Le 26 aout 2021, Alpine annonçait la prolongation de Fernando Alonso pour une saison, alors qu’Esteban Ocon avait déjà prolongé le 16 juin dernier pour 2024. Un mauvais signal pour les pilotes de l’académie Alpine qui poussent alors pour une place en F1. Ne possédant pas d’écurie « cliente » comme RedBull, Ferrari ou Mercedes pour placer ses pilotes (malgré les rumeurs Williams ou d’un nouvel arrivant en F1), les pilotes de l’académie Alpine se retrouvent « coincés » dans les catégories inférieures ou dans d’autres catégories comme la Formule E. En décidant de ne pas faire confiance aux pilotes de son académie, Alpine compromet donc l’avenir de ses jeunes mais aussi de son académie, qui, en ne permettant pas l’accès en F1, aura probablement à l’avenir des difficultés pour signer les meilleurs espoirs de la discipline. Un choix qui peut tout de même se comprendre tant les objectifs de la firme française ne sont pas au rendez-vous en termes de résultats et de développement de sa monoplace, qui plus est à l’aube de la révolution technique de 2022.

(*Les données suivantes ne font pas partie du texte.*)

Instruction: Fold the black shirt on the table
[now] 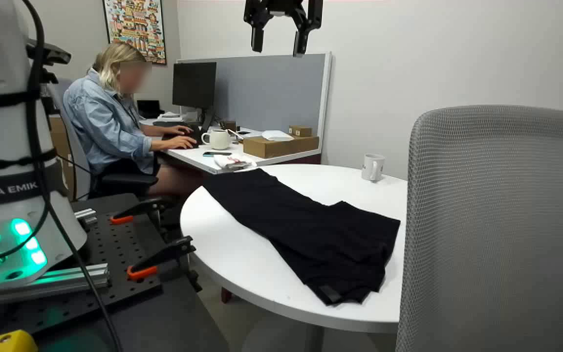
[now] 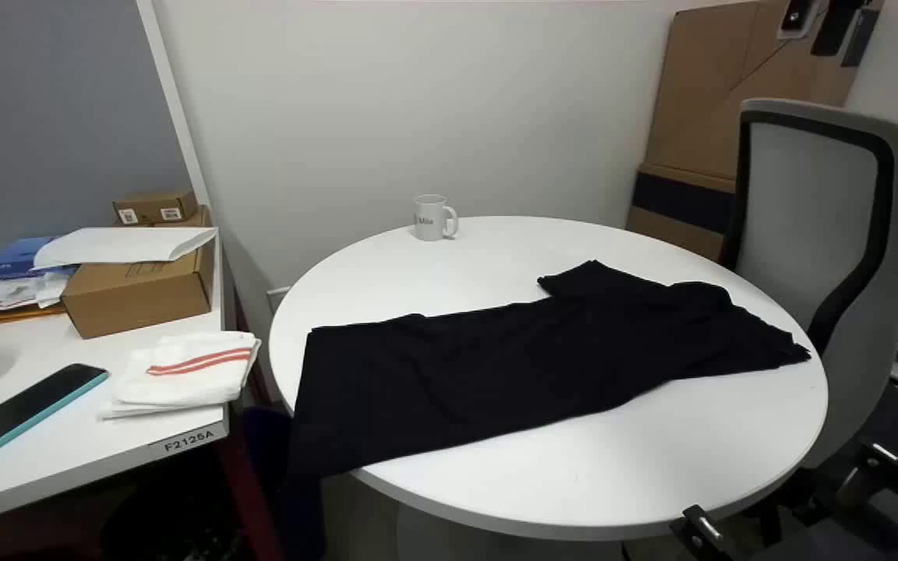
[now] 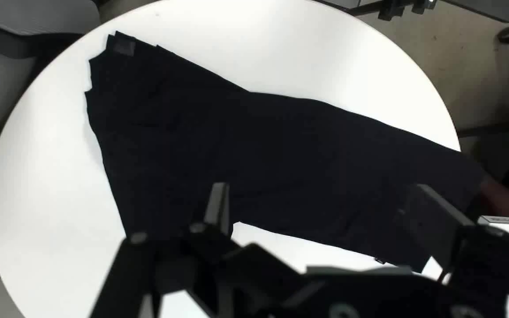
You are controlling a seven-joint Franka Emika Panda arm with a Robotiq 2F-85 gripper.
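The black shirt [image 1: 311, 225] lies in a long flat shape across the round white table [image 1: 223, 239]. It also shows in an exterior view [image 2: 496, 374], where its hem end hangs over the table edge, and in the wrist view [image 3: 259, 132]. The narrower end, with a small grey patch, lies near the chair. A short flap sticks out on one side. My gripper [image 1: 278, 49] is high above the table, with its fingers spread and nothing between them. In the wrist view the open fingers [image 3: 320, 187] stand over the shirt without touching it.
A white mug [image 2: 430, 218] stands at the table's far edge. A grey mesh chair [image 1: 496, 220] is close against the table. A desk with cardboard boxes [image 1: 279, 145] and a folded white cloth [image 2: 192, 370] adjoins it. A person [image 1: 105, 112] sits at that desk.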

La F1, un train qui passe rarement 2 fois

Le problème pour Oscar Piastri, comme pour Guanyu Zhou par ailleurs, réside dans le fait que le règlement de la Formule 2 ne permet pas aux champions en titre de défendre leur couronne. Dans le cas ou le baquet restant chez Alfa ne leur reviendrait pas, peu de solutions s’offriraient alors à eux. Dès lors, on peut s’interroger sur la politique de jeune de la firme française qui, bien qu’en public se félicite d’avoir autant de pilotes aussi talentueux, s’apparente pour le moment à un gâchis industriel monumental. Bien que la F1 ne soit pas la seule catégorie digne de ce nom en sport automobile, l’objectif initial de l’académie est de former des futurs pilotes de Formule 1, et non pas des pilotes d’Endurance, d’Indycar ou encore de Formula E. S’il est difficile d’imaginer que Piastri ne connaisse jamais la Formule 1 en tant que pilote, nul doute qu’Alpine tirera les enseignements de cette situation inédite pour eux, sous peine de voir sa réputation s’amenuir encore un peu plus.